What this task involves
Copy exactly, please, the lines of the data from its start through the line containing "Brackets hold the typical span".

—————

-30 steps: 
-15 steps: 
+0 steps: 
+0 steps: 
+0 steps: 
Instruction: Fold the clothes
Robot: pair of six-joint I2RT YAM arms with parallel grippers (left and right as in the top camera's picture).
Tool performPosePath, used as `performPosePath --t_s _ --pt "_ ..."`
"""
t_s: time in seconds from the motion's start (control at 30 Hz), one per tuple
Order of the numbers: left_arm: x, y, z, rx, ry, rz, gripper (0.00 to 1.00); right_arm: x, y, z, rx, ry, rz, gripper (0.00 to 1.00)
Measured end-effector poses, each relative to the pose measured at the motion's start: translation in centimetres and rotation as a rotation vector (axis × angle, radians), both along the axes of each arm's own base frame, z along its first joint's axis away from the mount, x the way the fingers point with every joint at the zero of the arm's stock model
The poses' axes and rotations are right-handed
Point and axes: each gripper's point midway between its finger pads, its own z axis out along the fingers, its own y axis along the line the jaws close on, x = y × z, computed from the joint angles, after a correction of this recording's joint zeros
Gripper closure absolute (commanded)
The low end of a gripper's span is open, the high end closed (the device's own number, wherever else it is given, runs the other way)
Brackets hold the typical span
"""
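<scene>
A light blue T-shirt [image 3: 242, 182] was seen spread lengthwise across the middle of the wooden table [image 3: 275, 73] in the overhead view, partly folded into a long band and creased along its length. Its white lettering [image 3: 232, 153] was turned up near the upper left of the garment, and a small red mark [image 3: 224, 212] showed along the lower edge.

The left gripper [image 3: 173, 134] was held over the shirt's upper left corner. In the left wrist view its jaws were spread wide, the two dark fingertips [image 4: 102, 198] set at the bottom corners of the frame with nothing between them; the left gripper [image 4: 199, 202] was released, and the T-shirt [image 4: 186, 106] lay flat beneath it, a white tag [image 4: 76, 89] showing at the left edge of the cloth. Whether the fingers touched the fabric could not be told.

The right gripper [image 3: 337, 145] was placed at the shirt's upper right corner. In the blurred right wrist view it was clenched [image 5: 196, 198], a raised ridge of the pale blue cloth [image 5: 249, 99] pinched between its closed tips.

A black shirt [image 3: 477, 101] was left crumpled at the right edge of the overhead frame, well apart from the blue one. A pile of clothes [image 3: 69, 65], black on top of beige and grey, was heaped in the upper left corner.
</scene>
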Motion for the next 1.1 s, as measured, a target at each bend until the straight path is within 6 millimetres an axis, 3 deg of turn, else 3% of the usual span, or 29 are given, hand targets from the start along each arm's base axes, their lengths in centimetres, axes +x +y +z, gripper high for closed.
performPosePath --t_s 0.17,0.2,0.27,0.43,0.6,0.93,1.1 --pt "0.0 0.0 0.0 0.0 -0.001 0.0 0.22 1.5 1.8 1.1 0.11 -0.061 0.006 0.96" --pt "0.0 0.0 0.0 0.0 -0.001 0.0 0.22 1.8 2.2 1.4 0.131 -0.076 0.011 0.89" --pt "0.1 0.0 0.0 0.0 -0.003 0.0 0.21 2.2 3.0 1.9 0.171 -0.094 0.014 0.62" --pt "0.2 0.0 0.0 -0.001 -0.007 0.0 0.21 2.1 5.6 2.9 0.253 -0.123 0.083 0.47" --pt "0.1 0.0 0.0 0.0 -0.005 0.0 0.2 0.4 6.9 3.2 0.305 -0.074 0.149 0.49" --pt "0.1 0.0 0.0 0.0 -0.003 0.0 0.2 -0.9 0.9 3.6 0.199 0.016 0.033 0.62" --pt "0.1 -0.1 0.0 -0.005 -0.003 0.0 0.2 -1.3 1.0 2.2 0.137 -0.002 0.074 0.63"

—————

Reply
-30 steps: 
-15 steps: 
+0 steps: 
+0 steps: 
+0 steps: 
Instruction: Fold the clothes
Robot: pair of six-joint I2RT YAM arms with parallel grippers (left and right as in the top camera's picture).
Tool performPosePath, used as `performPosePath --t_s _ --pt "_ ..."`
"""
t_s: time in seconds from the motion's start (control at 30 Hz), one per tuple
Order of the numbers: left_arm: x, y, z, rx, ry, rz, gripper (0.00 to 1.00); right_arm: x, y, z, rx, ry, rz, gripper (0.00 to 1.00)
Measured end-effector poses, each relative to the pose measured at the motion's start: translation in centimetres and rotation as a rotation vector (axis × angle, radians), both along the axes of each arm's own base frame, z along its first joint's axis away from the mount, x the way the fingers point with every joint at the zero of the arm's stock model
The poses' axes and rotations are right-handed
Point and axes: each gripper's point midway between its finger pads, its own z axis out along the fingers, its own y axis along the line the jaws close on, x = y × z, computed from the joint angles, after a correction of this recording's joint zeros
Gripper closure absolute (commanded)
The low end of a gripper's span is open, the high end closed (the device's own number, wherever else it is given, runs the other way)
Brackets hold the typical span

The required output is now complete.